A state complaint must say that the school broke the law and how.
If you have a dispute with a school about your child’s services, there are a few ways to resolve it. One way is a state complaint. This is basically a letter to your state’s department of education saying you believe the school broke the law.
A state complaint can take a lot of time and effort. Before starting one, it’s a good idea to talk with a lawyer. If you’re ready to go forward, read on for what to include in a state complaint.
Basic requirements for a state complaint
When you write a state complaint, there are some basic requirements. There’s a time limit — you have to complain about something that happened within the past year. In addition, your complaint has to have the following.
- A statement that the school district violated the Individuals with Disabilities Education Act (IDEA)
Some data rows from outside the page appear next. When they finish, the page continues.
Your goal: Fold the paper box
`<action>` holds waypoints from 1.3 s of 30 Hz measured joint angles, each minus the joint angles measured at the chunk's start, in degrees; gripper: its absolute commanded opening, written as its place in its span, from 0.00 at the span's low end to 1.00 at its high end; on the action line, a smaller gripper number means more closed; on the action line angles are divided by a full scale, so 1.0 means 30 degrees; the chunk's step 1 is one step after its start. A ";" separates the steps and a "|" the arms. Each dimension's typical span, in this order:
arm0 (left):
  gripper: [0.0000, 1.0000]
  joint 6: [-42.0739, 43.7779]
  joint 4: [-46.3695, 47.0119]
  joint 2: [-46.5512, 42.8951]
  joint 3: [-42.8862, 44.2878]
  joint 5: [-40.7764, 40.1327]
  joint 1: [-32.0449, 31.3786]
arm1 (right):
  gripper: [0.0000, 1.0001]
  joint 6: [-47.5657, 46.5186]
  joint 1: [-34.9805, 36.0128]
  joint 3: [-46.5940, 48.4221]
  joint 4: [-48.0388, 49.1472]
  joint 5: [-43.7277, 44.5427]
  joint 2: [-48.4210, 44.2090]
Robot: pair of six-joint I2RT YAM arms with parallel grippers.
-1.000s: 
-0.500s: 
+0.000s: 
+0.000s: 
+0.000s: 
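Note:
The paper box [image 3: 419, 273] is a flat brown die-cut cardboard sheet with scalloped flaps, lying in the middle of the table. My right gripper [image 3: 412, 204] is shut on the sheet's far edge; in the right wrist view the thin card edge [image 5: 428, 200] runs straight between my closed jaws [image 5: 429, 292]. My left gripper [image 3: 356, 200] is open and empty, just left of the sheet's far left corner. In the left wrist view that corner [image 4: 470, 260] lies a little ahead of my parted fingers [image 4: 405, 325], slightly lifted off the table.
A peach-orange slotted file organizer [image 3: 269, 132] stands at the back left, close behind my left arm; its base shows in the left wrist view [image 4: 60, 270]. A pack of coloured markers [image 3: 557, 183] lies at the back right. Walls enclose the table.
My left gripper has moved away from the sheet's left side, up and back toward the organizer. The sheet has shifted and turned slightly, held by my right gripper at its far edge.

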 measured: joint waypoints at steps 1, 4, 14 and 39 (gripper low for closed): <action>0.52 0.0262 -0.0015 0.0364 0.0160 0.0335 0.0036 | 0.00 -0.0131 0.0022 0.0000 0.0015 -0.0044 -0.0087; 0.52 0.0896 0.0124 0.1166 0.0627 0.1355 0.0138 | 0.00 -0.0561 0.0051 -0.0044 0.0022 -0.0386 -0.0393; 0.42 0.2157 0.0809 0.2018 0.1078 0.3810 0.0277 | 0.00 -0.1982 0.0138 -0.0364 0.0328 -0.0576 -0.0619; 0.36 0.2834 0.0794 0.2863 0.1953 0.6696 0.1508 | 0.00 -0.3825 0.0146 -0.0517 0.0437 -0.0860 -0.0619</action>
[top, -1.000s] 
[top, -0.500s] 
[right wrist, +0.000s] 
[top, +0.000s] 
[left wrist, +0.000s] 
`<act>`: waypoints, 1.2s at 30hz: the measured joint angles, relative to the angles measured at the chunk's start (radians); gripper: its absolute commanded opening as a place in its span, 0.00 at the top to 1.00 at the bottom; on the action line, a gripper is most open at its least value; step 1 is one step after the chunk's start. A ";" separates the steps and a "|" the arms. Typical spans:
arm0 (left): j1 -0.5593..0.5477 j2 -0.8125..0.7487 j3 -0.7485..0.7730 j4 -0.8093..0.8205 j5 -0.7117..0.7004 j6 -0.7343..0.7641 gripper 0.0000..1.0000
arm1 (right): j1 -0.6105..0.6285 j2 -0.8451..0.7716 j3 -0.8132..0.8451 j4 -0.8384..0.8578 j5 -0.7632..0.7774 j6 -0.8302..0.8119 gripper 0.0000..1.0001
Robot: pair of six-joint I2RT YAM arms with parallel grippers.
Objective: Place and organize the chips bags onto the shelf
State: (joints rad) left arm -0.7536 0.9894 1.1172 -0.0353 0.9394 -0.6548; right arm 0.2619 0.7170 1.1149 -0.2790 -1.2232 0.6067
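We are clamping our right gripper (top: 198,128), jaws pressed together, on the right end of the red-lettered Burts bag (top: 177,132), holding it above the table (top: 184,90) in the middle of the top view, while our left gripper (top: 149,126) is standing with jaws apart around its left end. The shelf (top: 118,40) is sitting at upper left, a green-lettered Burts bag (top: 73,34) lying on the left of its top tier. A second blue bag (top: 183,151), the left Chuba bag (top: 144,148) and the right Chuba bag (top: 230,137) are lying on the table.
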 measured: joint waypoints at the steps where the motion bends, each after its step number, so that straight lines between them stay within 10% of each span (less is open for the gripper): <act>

- Facts supporting that statement
- Your signature and contact information
That’s all you need if you’re complaining about something affecting all kids. (A good example is if the school says it won’t provide services to any child.) When your complaint is about your child’s specific situation, you must also include:
- Your child’s name and address
- The name of your child’s school
- A description of the “nature of the problem”
- A proposed solution
Under IDEA, the school district must give you a model complaint form to use and an explanation of your and your child’s rights (called a Procedural Safeguards Notice). You can also just write a letter. Here’s a sample that will help.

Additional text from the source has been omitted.